Santa Barbara was a blast! Beautiful surroundings, sunny and warm (in the afternoon, after the marine layer burned off), and very fun. It's a great weekend getaway, and I loved seeing JRO and BDB.

We stayed here, which was nice and only two blocks from the beach. But we misanthropically always managed to miss the morning breakfast. I'm not really a B&B type of girl. We arrived early enough to walk around the pier and have dinner with JRO and BDB, and we liked the margaritas and bourgie cantina vibe of Carlitos. Santa Barbara was out in full force celebrating graduation weekend, so we went bar hopping, starting at Dargan's. TD and I bet each other a nickel what would come up next on the jukebox, and I won by the skin of my teeth (The Rolling Stones, although it is generally a good assumption that U2 will be the next band at an Irish pub). There was a cute cover band who dressed like some cross between The Hives and Flight of the Conchords, complete with a trumpet-playing-keyboardist. Their covers were along the lines of Cake, and so it was a bit of work guessing that these dudes really were singing "Time After Time" and "Dancing Queen." I strongly suspect that they won themselves some undergrad girl groupies that night.

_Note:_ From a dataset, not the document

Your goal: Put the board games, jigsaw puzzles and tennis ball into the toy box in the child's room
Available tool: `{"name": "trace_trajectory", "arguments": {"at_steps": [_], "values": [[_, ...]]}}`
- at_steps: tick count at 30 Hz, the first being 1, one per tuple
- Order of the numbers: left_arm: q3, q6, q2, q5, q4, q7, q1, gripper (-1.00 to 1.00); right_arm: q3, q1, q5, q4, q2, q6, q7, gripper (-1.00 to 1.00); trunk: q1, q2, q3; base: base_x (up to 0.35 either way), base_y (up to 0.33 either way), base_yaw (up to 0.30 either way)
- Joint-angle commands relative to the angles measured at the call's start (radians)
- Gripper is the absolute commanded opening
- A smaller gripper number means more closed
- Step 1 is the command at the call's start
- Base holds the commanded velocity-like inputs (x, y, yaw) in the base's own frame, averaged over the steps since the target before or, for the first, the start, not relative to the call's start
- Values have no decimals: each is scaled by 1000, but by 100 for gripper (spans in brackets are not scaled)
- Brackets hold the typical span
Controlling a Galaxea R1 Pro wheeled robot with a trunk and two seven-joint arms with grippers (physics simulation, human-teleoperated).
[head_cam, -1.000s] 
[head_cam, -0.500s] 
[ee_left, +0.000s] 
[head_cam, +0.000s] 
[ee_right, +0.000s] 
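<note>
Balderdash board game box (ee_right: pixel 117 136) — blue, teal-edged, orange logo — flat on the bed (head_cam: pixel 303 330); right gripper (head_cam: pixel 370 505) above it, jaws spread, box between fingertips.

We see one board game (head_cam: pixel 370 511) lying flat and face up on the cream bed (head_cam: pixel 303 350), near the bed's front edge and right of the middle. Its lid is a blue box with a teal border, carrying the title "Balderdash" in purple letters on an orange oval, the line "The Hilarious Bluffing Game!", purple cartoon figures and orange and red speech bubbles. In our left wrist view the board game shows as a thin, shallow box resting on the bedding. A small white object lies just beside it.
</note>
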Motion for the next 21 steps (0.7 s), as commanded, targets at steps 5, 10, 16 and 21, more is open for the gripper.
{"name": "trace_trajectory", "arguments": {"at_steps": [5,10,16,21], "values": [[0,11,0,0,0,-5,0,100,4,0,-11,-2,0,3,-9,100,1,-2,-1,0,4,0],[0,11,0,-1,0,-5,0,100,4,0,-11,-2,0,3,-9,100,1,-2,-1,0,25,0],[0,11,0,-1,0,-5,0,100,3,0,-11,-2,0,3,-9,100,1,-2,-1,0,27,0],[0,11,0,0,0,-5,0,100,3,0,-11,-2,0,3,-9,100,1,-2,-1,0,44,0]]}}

The next day, at the recommendation of my readers we had fish/bivalve products at Brophy Bros., which was quite tasty. We tried to hike to the Gaviota Hot Spring (we usually do longer hikes, but that day we were on schedule), but couldn't find it some how, so we just ended up climbing through the brush up to the top of a shorter peak. Hot and a little itchy, but very pretty. We saw snake holes, but no snakes, although there are ticks. Then we drove up to Santa Ynez Valley, where there exists a faux Danish town full of knick knacks and pastries. We kind of skipped over that.

Instead, we went for a glider ride. That was very, very cool. When he said that he had booked us glider rides, I thought he meant hangglider rides, and I started freaking out, and mentally prepping my leap off the edge of a cliff. A few hours later, I learned that we would be in a small engineless plane, albeit 3,200 ft in the air. I relaxed. I am less of a wuss than you/I think, but still something of a wuss, although now I know that I would seriously contemplate jumping off a cliff with a parachute. Riding in a glider is a cake walk by comparison; there's a friendly trained pilot who can take care of everything, and he even lets you fly the glider. Flying the glider is no different than steering a boat, although it's more sensitive, and you don't want to pull back on the throttle/tiller, unless you want to nosedive into the earth. Recommended for a peaceful, lovely way to see the vistas from above without being in a noisy helicopter or hiking 7 miles to some peak.

After the glider rides, we bummed around our hotel room and watched Indiana Jones movies and drank champagne until we had to go to dinner. It is key, when traveling with another, that you both have the same attitudes about touring--it is perfectly reasonable to not want to see everything (all beach towns pretty much look the same, anyway, at least in the touristy areas) and just relax after a long day. It was a parade of tastiness at the very lovely Stonehouse restaurant, and quite the romantic dinner.

On our last day, we walked around Downtown Santa Barbara and saw the Courthouse, before making our way over to JRO's graduation festivities, where we hung out with the family. That was maybe the best part of the weekend. All in all, a great time, and highly recommended (over Los Angeles, where I lived for a few years and yet never really successfully toured) as a weekend getaway.